___ Available data ___
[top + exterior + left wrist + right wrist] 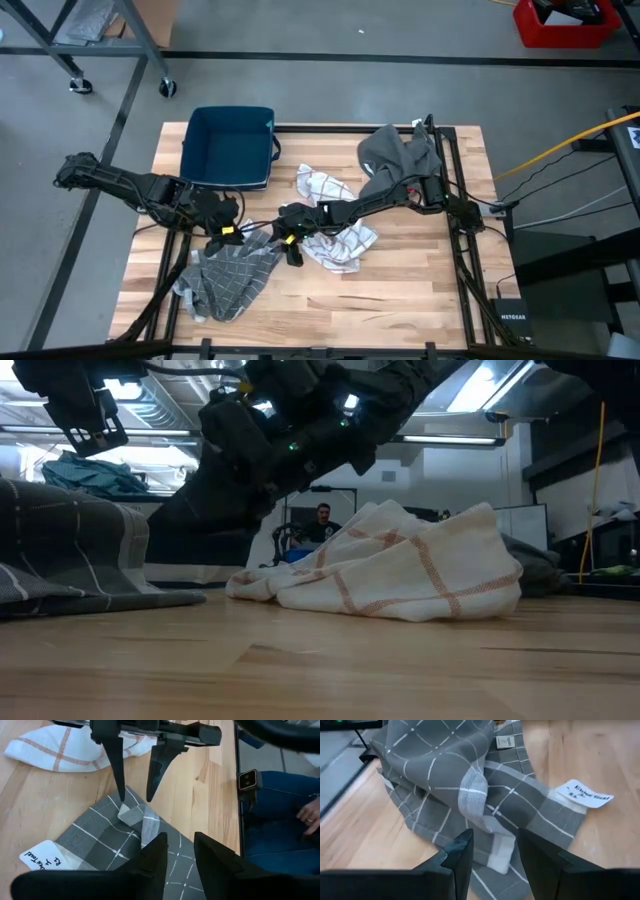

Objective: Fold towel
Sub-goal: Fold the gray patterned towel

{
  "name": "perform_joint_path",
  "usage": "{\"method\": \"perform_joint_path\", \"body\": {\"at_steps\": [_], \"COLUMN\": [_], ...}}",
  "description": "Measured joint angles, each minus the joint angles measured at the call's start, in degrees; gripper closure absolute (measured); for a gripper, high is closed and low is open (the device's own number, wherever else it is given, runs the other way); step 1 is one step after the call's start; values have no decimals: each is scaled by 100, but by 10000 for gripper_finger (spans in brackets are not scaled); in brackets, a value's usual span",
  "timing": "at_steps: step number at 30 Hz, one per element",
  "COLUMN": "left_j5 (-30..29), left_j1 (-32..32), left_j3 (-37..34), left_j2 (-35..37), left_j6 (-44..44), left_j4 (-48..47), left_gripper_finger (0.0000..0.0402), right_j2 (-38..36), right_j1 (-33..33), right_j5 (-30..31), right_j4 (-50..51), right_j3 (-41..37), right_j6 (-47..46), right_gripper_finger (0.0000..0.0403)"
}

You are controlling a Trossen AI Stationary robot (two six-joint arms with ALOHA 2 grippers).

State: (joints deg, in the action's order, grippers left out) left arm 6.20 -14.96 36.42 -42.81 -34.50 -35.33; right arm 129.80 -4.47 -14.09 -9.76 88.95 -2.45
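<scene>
A wooden table (400, 290) seen from above, described left to right, with places given relative to the grey checked towel (232, 278). This towel lies crumpled near the table's front left. The left gripper (226, 231) hovers just above the towel's upper edge, fingers spread apart, holding nothing. Behind the towel sits a dark blue bin (231, 147). Just right of the towel, the right gripper (291, 248) also hovers with fingers parted and empty, pointing at the towel's corner. Right of that lies a white towel with red checks (345, 243). Farther right and back, a grey cloth (395, 155) is heaped.
</scene>
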Motion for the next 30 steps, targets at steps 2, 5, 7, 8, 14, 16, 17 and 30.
{"method": "perform_joint_path", "body": {"at_steps": [2, 5, 7, 8, 14, 16, 17, 30], "left_j5": [-1, -2, -2, -4, -6, -5, -5, -7], "left_j1": [0, 0, 0, 0, 0, 0, 0, 10], "left_j3": [-2, -2, -2, -2, -2, -2, -2, -4], "left_j2": [0, 0, 0, 0, 0, 0, 0, 0], "left_j6": [0, -3, -6, -2, -20, -20, -20, -110], "left_j4": [14, 22, 23, 22, 31, 42, 42, 57], "left_gripper_finger": [314, 314, 314, 314, 314, 314, 314, 314], "right_j2": [3, 4, 4, 4, 4, 24, 58, 515], "right_j1": [0, 0, 0, 0, 2, 2, 2, -5], "right_j5": [6, 7, 13, 70, 296, 295, 295, 243], "right_j4": [0, -2, -4, -13, 29, 85, 17, -428], "right_j3": [0, 0, 2, 0, 0, 0, 0, 75], "right_j6": [156, 327, 416, 452, 412, 290, 275, -213], "right_gripper_finger": [244, 244, 244, 244, 244, 244, 244, 244]}}
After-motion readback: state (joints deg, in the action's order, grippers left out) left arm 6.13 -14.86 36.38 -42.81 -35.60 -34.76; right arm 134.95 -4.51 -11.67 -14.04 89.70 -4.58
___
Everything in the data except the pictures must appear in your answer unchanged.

[top + exterior + left wrist + right wrist] 

Objective: Fold towel
Sub-goal: Fold the gray patterned towel

{
  "name": "perform_joint_path",
  "usage": "{\"method\": \"perform_joint_path\", \"body\": {\"at_steps\": [_], \"COLUMN\": [_], ...}}",
  "description": "Measured joint angles, each minus the joint angles measured at the call's start, in degrees; gripper closure absolute (measured); for a gripper, high is closed and low is open (the device's own number, wherever else it is given, runs the other way); step 1 is one step after the call's start; values have no decimals: each is scaled by 100, but by 10000 for gripper_finger (spans in brackets are not scaled); in brackets, a value's usual span",
  "timing": "at_steps: step number at 30 Hz, one per element",
  "COLUMN": "left_j5 (-30..29), left_j1 (-32..32), left_j3 (-37..34), left_j2 (-35..37), left_j6 (-44..44), left_j4 (-48..47), left_gripper_finger (0.0000..0.0402), right_j2 (-38..36), right_j1 (-33..33), right_j5 (-30..31), right_j4 (-50..51), right_j3 (-41..37), right_j6 (-47..46), right_gripper_finger (0.0000..0.0403)"
}

You are controlling a Trossen AI Stationary robot (two six-joint arms with ALOHA 2 grippers).

State: (joints deg, in the action's order, grippers left out) left arm 6.20 -14.96 36.42 -42.81 -34.50 -35.33; right arm 129.80 -4.47 -14.09 -9.76 88.95 -2.45
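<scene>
A wooden table (400, 290) seen from above, described left to right, with places given relative to the grey checked towel (232, 278). This towel lies crumpled near the table's front left. The left gripper (226, 231) hovers just above the towel's upper edge, fingers spread apart, holding nothing. Behind the towel sits a dark blue bin (231, 147). Just right of the towel, the right gripper (291, 248) also hovers with fingers parted and empty, pointing at the towel's corner. Right of that lies a white towel with red checks (345, 243). Farther right and back, a grey cloth (395, 155) is heaped.
</scene>
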Motion for the next 30 steps, targets at steps 2, 5, 7, 8, 14, 16, 17 and 30.
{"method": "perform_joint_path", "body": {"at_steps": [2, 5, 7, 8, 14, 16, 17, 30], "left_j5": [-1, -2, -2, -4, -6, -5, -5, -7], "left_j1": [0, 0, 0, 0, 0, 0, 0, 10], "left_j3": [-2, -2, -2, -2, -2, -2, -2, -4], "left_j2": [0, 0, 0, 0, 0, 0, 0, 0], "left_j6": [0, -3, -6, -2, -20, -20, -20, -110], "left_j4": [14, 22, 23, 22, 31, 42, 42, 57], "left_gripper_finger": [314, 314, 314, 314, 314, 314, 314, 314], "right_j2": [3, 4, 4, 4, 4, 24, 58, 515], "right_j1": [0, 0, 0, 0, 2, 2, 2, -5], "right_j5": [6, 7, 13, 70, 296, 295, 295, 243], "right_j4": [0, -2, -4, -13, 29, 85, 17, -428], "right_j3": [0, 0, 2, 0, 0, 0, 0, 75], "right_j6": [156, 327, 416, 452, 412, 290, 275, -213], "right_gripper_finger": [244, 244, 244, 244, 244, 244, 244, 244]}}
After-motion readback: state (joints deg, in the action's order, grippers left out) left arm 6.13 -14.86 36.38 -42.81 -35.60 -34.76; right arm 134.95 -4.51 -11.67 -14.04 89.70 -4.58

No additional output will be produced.